DailyFX – Crude Oil Prices May Fall As OECD, BOC Feed Global Slowdown Fears
“Commodities were locked in consolidation mode yesterday. Crude oil prices attempted a foray toward the top of their two-week range, but the move fizzled intraday… Crude’s intraday reversal was probably helped along as Saudi state oil company Aramco cut prices on shipments to Europe.”
07 March 2019
MoneyWeb – More Pain Ahead As Nersa Grants Eskom 9.4% Increase For 2019/20
“Nersa granted struggling state power firm Eskom average power price increases that were far below what the utility had asked for, saying it aimed to balance the interests of the company and the public… Hike tariffs by 9.41% in the 2019/20 financial year, 8.10% in 2020/21 and 5.22% in 2021/22.”
Fin24 – Ramaphosa On SARB Nationalisation: There Is No ‘Manga-Manga’ Business
“South Africa’s ruling party has taken a decision to nationalise the South African Reserve Bank and it will be implemented… SA is one of only six countries in the world that still has shareholding in their central banks… The markets are perceiving this as undermining the SARB’s independence which is largely negative for the local currency.”
Market Watch – Why The ECB’s Surprise Policy Moves Sent Shivers Through Global Stock Markets
“The European Central Bank’s surprise policy moves in the face of a slowing global economy appeared to bring the danger home to investors… ECB extended its so-called forward guidance on ultralow interest rates, saying it doesn’t expect to begin lifting them until at least early 2020. That’s compared to its earlier plan to leave them on hold at least through the end of this summer.”
08 March 2019
RMB Global Market Research – Headline Growth Concerns Persist
“Given this much-reduced tariff determination, we question whether the R23bn per annum bailout that Eskom will be granted by National Treasury, as announced in the budget, will be sufficient. Liquidity concerns need to be addressed. But, so too, does maintenance capital expenditure in order to keep the lights on.
While the Nersa hikes are much lower than what Eskom wanted, they are significant enough to support the notion that the first of many issues at the power utility has been addressed – the revenue shortfall.
The effective front-loading of the tariff hikes should go some way in convincing Moody’s that the problems of Eskom as a contingent liability on the government’s balance sheet has been dealt with – though gradual, it is a positive first step.”

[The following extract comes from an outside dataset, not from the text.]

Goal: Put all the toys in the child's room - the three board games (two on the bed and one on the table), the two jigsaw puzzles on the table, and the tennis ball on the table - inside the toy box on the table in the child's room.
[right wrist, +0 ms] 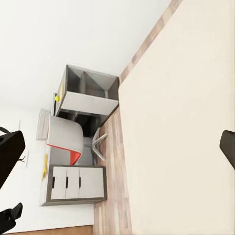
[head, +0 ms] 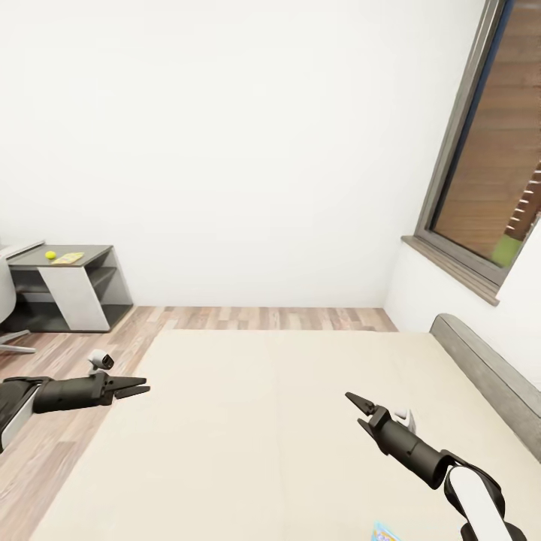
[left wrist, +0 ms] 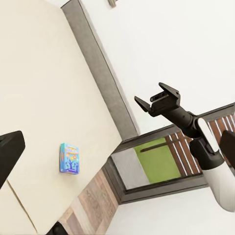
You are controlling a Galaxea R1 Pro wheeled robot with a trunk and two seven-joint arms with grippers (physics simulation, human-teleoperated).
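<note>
The small blue board game sits closest, a sliver of colourful print at the near edge of the bed, below and behind the right gripper and near that arm's white forearm; the left wrist view shows the same box lying flat on the beige mattress, well apart from the grey headboard. The right gripper hangs over bare mattress with its fingers spread, holding nothing, pointing away from the box, so the sound move is probably to draw that arm back and turn the wrist down until the fingers straddle the box's short sides (a flat box on a soft bed may need a pinch across an edge rather than from above). The left gripper hovers over the bed's far edge, jaws a little apart and empty. Far off from both, on the dark lower section of the table, lie the tennis ball and a flat yellow box
</note>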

Daily FX – US Dollar Likely To Find Excuse For Gains In Jobs Report
“Job creation is expected to slow, with nonfarm payrolls posting a 180k increase after January’s hefty 304k rise… points to shrinking slack in the labour market, which could plant the seeds of doubt in the recent dovish shift in Fed policy expectations… A sense of urgency in boosting monetary policy support might have been expected to be cheered by markets pining for a rescue as global headwinds mount.”
What we think
Last week we wrote that “The weakness over the past 48 hours (from 13.82 to 14.13 at the time of writing) has caught us somewhat by surprise, albeit that USD strength in response to strong US economic data has been the apparent cause. We will keep a watchful eye on 14.20, as a move higher than this opens up the possibility of continued weakness to 14.40 – 14.50. We do, however, expect 14.20 to hold. Our range for the week ahead is thus 13.80 – 14.20.”
While our range did prove valid for most of the week, our call for 14.20 to provide resistance to further ZAR weakness unfortunately did not, despite putting up quite a fight. Once the level was decisively broken, the next range of 14.40 – 14.50 was fairly quickly reached.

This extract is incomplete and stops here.